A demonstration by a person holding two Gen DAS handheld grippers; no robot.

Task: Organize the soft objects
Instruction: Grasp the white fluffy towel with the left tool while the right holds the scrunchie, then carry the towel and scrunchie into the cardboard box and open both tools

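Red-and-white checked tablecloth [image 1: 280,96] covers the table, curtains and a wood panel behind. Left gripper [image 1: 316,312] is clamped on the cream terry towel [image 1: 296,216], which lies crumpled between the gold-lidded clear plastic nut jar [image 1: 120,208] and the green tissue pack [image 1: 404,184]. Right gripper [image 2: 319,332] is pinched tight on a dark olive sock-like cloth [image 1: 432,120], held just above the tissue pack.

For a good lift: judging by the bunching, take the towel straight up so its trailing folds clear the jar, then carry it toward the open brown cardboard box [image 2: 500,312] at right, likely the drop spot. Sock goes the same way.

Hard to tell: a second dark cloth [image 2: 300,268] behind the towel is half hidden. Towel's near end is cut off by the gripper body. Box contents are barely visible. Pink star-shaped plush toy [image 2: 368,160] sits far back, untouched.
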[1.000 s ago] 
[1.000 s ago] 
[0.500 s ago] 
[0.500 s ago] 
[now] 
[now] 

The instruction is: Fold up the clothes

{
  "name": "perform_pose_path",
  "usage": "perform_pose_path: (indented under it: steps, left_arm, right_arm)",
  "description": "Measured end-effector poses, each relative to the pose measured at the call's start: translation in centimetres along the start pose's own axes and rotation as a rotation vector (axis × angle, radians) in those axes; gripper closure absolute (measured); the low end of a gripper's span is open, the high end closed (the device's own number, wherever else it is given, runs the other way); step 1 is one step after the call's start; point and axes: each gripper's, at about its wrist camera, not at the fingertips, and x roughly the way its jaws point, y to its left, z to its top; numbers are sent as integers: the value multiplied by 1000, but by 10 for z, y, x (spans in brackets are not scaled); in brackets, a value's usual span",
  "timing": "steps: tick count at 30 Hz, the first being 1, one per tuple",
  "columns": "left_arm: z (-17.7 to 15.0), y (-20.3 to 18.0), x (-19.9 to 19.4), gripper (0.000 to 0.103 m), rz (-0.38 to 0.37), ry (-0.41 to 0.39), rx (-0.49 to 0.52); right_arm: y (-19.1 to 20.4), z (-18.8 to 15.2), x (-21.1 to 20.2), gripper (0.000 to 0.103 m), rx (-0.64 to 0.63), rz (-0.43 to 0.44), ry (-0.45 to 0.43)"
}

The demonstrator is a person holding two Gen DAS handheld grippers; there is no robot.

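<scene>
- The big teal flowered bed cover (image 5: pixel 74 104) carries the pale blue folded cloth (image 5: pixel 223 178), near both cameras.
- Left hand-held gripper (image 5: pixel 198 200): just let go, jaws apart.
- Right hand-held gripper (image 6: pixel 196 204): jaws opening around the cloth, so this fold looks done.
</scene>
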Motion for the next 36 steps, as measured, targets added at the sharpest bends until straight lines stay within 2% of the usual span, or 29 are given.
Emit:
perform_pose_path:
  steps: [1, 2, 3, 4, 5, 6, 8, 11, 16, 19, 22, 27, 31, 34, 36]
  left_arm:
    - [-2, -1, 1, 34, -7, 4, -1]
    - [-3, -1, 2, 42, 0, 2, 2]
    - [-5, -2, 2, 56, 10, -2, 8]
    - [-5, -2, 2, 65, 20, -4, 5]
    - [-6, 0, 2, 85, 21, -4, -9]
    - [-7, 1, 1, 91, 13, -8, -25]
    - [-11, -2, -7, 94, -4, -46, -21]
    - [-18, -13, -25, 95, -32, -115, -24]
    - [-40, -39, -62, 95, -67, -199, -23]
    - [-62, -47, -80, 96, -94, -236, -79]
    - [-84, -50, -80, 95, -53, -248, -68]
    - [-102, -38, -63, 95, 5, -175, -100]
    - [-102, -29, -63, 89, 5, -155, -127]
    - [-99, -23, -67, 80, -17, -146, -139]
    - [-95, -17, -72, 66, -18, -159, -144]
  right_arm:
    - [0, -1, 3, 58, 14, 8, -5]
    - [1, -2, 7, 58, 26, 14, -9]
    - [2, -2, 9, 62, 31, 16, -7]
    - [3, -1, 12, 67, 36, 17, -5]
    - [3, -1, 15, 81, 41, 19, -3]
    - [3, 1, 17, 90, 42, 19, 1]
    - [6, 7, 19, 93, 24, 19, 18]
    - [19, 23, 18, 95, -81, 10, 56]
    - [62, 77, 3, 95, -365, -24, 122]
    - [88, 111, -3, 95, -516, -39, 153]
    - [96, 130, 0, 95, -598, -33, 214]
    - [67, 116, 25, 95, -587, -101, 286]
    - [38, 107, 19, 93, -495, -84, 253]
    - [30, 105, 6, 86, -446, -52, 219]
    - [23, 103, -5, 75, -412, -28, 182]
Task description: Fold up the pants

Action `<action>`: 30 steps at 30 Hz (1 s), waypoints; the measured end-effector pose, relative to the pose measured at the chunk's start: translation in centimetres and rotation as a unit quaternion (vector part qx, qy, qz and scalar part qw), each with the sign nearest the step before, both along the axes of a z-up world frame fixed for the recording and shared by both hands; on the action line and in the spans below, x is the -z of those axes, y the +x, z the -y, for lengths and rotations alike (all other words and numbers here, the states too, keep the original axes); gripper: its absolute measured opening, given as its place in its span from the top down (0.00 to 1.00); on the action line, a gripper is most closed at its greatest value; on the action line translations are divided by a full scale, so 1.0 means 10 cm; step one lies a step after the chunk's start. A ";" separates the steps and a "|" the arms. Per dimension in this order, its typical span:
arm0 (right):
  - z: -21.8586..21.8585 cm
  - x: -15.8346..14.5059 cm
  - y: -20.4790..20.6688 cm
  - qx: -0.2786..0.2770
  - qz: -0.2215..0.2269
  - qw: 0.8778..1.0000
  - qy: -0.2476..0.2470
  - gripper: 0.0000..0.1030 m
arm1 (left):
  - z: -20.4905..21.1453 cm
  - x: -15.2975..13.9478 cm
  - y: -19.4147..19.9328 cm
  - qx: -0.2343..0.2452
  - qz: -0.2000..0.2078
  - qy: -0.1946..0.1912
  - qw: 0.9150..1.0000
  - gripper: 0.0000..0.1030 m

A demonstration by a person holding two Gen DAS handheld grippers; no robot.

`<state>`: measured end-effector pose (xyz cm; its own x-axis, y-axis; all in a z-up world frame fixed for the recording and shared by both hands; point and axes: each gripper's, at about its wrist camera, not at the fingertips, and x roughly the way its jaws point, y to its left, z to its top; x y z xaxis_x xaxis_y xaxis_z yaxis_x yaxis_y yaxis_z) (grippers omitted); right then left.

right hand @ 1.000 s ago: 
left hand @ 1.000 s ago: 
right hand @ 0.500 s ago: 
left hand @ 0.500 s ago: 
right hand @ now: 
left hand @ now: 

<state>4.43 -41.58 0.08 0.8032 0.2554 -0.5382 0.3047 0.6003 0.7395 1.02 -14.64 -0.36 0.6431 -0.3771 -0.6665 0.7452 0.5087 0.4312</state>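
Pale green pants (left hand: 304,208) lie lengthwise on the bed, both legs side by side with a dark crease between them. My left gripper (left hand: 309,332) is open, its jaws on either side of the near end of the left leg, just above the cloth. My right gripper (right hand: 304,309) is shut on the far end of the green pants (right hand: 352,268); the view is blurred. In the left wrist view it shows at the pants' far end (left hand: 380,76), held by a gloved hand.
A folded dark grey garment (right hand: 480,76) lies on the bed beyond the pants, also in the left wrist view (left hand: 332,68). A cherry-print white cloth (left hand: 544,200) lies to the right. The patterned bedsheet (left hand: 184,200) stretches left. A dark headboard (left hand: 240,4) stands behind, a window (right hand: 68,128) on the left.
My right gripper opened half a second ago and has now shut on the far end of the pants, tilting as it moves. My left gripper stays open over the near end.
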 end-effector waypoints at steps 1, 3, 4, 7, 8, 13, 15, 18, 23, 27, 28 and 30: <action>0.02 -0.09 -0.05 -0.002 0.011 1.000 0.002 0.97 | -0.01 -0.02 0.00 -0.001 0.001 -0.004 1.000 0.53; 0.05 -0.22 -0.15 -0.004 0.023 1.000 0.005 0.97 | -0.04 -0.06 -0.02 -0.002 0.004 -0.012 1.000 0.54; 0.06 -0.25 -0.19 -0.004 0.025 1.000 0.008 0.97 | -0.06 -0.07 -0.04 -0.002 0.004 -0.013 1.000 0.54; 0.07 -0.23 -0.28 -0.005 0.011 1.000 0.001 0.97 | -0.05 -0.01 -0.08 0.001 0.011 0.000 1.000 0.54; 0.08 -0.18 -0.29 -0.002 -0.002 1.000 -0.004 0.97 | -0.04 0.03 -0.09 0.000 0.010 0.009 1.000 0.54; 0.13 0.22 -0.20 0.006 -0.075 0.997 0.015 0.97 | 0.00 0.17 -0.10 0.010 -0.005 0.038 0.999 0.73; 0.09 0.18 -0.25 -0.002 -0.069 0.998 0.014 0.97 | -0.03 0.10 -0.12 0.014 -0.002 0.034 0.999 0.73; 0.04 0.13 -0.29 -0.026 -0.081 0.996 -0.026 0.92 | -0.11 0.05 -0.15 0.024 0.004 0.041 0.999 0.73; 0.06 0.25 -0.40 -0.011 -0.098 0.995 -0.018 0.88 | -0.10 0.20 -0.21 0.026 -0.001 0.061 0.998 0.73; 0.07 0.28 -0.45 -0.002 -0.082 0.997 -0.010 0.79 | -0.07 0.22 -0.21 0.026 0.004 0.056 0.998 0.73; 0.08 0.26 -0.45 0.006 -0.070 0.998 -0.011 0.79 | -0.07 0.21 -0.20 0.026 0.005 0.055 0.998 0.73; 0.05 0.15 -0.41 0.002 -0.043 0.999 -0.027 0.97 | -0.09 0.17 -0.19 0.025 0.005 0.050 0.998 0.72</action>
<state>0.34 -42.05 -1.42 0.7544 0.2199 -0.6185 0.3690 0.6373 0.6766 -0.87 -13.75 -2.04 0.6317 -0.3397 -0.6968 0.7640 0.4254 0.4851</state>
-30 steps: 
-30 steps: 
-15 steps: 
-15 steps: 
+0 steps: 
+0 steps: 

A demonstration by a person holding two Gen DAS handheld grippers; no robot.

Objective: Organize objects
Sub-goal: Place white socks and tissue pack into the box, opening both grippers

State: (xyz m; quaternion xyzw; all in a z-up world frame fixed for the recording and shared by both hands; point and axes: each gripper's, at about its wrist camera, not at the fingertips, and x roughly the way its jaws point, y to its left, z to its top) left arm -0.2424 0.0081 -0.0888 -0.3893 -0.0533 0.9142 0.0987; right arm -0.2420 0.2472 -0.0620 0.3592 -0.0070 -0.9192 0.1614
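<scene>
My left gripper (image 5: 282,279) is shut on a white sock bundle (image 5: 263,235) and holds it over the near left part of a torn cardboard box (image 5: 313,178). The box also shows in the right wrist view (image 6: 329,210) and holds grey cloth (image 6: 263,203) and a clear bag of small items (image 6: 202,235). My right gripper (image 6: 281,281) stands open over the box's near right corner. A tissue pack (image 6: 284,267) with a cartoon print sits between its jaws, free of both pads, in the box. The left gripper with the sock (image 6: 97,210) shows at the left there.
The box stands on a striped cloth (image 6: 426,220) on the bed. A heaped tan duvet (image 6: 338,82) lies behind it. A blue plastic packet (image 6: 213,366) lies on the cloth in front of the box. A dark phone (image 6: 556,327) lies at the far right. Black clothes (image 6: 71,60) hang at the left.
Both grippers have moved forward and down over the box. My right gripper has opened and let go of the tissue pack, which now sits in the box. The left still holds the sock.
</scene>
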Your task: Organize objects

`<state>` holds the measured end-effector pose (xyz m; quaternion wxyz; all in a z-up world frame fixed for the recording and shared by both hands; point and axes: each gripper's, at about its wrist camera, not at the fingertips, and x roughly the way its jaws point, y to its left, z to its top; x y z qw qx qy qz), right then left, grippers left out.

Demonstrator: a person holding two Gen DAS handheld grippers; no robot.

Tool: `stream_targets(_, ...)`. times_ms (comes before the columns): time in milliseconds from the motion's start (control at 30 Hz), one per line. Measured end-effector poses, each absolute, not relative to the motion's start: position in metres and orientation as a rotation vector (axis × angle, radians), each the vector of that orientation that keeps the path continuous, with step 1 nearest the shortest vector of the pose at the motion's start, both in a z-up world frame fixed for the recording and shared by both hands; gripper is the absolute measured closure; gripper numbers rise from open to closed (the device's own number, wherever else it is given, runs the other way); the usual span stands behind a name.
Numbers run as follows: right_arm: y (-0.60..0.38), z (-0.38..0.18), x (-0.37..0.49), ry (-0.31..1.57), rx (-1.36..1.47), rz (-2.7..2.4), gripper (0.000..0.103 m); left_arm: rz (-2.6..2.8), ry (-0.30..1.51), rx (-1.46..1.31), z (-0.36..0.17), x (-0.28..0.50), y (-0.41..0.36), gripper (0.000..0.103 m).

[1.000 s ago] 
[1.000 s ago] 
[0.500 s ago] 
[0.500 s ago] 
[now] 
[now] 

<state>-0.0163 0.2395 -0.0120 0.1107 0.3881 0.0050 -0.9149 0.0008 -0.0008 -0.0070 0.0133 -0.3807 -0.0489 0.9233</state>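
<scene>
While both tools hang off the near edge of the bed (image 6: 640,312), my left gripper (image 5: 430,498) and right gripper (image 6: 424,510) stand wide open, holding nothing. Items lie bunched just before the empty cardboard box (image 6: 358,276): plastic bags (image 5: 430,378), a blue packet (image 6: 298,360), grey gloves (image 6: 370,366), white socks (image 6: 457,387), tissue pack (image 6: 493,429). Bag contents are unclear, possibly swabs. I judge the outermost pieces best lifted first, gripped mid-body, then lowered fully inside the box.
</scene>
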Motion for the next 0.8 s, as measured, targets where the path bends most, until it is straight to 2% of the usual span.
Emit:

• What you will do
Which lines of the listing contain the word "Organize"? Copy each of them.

• Reply
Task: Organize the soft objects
Objective: Organize objects
Your task: Organize objects

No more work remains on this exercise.